Only the lines that hold the word "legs" are wanted from this listing.

- Opening Delimiter -

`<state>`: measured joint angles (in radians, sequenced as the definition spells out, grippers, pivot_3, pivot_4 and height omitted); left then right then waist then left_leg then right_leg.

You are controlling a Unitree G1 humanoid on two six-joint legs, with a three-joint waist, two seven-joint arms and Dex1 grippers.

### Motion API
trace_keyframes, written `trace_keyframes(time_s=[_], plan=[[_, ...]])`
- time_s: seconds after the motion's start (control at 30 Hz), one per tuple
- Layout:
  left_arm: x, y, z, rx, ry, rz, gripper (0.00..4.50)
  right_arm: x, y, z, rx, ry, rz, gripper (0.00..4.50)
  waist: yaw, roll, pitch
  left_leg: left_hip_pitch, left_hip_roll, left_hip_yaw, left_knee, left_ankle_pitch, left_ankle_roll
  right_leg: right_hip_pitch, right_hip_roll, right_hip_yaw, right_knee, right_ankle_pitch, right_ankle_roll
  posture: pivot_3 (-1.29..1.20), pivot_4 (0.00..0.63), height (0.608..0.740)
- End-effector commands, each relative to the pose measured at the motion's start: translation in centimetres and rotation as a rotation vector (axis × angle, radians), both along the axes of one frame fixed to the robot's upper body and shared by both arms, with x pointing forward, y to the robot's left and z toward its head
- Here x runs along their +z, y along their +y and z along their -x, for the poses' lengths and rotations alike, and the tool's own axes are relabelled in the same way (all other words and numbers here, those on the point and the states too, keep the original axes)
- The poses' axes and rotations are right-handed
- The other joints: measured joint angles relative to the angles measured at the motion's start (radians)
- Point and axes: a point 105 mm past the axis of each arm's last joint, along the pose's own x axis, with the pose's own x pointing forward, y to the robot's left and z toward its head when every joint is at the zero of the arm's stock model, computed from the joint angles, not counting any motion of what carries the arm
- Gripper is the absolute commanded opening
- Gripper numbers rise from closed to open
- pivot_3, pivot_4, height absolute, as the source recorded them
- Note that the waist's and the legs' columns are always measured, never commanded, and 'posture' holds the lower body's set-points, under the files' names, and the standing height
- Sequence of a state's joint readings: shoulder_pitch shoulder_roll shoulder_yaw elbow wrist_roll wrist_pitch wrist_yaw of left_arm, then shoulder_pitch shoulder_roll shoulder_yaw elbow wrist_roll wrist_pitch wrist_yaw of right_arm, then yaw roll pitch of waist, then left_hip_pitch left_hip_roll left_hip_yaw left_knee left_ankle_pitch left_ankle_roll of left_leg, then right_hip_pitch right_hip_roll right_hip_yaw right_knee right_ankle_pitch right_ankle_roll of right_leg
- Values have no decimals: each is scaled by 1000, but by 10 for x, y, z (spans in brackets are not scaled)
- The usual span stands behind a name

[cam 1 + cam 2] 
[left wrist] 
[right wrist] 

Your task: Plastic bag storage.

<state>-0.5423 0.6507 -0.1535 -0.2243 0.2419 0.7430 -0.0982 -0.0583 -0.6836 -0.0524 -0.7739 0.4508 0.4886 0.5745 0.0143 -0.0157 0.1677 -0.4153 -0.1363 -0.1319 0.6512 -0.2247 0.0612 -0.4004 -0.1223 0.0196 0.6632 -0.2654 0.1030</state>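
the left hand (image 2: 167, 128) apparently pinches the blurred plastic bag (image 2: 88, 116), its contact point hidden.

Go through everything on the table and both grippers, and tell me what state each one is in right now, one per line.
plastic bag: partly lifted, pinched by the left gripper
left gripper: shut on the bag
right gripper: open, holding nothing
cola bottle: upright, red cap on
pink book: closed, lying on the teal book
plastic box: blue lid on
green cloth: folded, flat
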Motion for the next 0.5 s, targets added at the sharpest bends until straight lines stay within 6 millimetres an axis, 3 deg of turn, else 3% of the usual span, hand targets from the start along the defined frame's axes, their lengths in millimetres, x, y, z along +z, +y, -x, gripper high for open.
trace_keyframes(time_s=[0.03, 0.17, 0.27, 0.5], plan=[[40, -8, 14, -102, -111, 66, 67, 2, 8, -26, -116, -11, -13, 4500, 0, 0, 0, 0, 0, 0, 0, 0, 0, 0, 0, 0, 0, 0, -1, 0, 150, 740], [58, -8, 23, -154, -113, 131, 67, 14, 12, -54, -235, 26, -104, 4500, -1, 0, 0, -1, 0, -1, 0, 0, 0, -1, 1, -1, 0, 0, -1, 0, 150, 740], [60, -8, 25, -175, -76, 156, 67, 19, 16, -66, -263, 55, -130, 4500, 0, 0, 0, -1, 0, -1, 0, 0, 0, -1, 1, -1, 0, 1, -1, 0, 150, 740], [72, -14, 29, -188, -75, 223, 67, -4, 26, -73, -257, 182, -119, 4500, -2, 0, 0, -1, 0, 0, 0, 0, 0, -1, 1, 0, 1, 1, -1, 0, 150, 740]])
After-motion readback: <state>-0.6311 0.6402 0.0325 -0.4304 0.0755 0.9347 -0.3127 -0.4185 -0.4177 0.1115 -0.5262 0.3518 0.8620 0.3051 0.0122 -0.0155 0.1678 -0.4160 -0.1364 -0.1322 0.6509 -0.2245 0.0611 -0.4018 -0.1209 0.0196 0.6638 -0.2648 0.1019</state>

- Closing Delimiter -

**Result for this task**
You are controlling a Unitree G1 humanoid on two six-joint legs, with a three-joint waist, two seven-joint arms and Dex1 grippers.
- Note that the waist's and the legs' columns are always measured, never commanded, and 'posture' holds the lower body's set-points, under the files' names, and the standing height

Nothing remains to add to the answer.